**Work instructions:** Nothing more is wanted than an exact repeat of the data below.
:::::
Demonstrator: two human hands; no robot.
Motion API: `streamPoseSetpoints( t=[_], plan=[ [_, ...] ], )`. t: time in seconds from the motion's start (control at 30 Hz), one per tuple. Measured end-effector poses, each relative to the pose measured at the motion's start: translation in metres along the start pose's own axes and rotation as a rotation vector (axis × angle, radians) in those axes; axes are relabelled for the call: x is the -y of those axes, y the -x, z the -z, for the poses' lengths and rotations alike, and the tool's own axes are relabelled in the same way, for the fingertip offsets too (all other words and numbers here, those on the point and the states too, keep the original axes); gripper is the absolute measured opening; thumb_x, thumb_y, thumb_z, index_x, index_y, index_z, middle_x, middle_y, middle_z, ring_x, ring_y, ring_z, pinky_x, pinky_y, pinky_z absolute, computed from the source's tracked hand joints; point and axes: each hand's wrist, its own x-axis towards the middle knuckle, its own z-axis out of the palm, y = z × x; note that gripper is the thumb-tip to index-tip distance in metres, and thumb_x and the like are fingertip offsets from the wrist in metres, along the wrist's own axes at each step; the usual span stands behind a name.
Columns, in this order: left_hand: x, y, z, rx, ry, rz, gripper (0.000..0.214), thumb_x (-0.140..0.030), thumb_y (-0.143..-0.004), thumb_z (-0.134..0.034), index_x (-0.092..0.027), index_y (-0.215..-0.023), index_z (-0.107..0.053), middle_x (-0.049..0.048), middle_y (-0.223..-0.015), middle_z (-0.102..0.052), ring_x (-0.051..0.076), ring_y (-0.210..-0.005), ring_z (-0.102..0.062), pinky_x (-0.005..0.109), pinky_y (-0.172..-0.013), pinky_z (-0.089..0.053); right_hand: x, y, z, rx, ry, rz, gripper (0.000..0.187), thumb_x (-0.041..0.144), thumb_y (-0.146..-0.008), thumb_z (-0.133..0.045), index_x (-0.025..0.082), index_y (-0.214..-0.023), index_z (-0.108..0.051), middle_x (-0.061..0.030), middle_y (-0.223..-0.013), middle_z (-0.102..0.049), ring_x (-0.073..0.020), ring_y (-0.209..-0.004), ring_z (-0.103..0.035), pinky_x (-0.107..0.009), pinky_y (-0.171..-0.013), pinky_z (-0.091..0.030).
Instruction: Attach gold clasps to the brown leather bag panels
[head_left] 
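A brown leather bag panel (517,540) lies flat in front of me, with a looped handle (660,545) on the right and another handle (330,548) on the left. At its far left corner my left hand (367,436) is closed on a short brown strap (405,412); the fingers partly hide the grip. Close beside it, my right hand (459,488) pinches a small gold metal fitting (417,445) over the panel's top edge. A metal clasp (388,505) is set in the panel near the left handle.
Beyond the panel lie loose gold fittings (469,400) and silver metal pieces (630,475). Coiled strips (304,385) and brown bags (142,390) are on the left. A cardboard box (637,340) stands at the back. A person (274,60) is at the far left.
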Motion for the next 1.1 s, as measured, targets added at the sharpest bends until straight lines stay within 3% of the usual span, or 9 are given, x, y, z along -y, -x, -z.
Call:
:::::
**Task answer:**
Demonstrator: two human hands; no robot.
Motion API: `streamPoseSetpoints( t=[_], plan=[ [_, ...] ], )`. t: time in seconds from the motion's start (control at 30 Hz), one per tuple. Measured end-effector poses, each relative to the pose measured at the motion's start: translation in metres along the start pose's own axes and rotation as a rotation vector (axis × angle, radians) in those axes; axes are relabelled for the call: x is the -y of those axes, y the -x, z the -z, for the poses' lengths and rotations alike, and the tool's own axes are relabelled in the same way, for the fingertip offsets too (all other words and numbers here, those on the point and the states too, keep the original axes); gripper is the absolute measured opening; thumb_x, thumb_y, thumb_z, index_x, index_y, index_z, middle_x, middle_y, middle_z, ring_x, ring_y, ring_z, pinky_x, pinky_y, pinky_z absolute, computed from the source's tracked hand joints; point and axes: each hand's wrist, its own x-axis towards the middle knuckle, its own z-axis out of the palm, y = z × x; note that gripper is the thumb-tip to index-tip distance in metres, and thumb_x and the like are fingertip offsets from the wrist in metres, along the wrist's own axes at each step; the usual span stands behind a name.
Columns, in this order: left_hand: x, y, z, rx, ry, rz, gripper (0.000..0.214), thumb_x (-0.140..0.030), thumb_y (-0.143..-0.004), thumb_z (-0.134..0.034), index_x (-0.092..0.027), index_y (-0.215..-0.023), index_z (-0.107..0.053), middle_x (-0.049..0.048), middle_y (-0.223..-0.015), middle_z (-0.102..0.052), ring_x (-0.051..0.076), ring_y (-0.210..-0.005), ring_z (-0.102..0.062), pinky_x (-0.005..0.109), pinky_y (-0.172..-0.013), pinky_z (-0.089..0.053); right_hand: x, y, z, rx, ry, rz, gripper (0.000..0.187), thumb_x (-0.041..0.144), thumb_y (-0.146..-0.008), thumb_z (-0.133..0.045), index_x (-0.025..0.082), index_y (-0.214..-0.023), index_z (-0.108..0.051), middle_x (-0.061..0.030), middle_y (-0.223..-0.013), middle_z (-0.102..0.049), ring_x (-0.073..0.020), ring_y (-0.209..-0.004), ring_z (-0.103..0.035), pinky_x (-0.107..0.009), pinky_y (-0.171..-0.013), pinky_z (-0.091..0.030).
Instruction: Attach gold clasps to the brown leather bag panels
[head_left] 
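A brown leather bag panel (517,540) lies flat in front of me, with a looped handle (660,545) on the right and another handle (330,548) on the left. At its far left corner my left hand (367,436) is closed on a short brown strap (405,412); the fingers partly hide the grip. Close beside it, my right hand (459,488) pinches a small gold metal fitting (417,445) over the panel's top edge. A metal clasp (388,505) is set in the panel near the left handle.
Beyond the panel lie loose gold fittings (469,400) and silver metal pieces (630,475). Coiled strips (304,385) and brown bags (142,390) are on the left. A cardboard box (637,340) stands at the back. A person (274,60) is at the far left.
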Motion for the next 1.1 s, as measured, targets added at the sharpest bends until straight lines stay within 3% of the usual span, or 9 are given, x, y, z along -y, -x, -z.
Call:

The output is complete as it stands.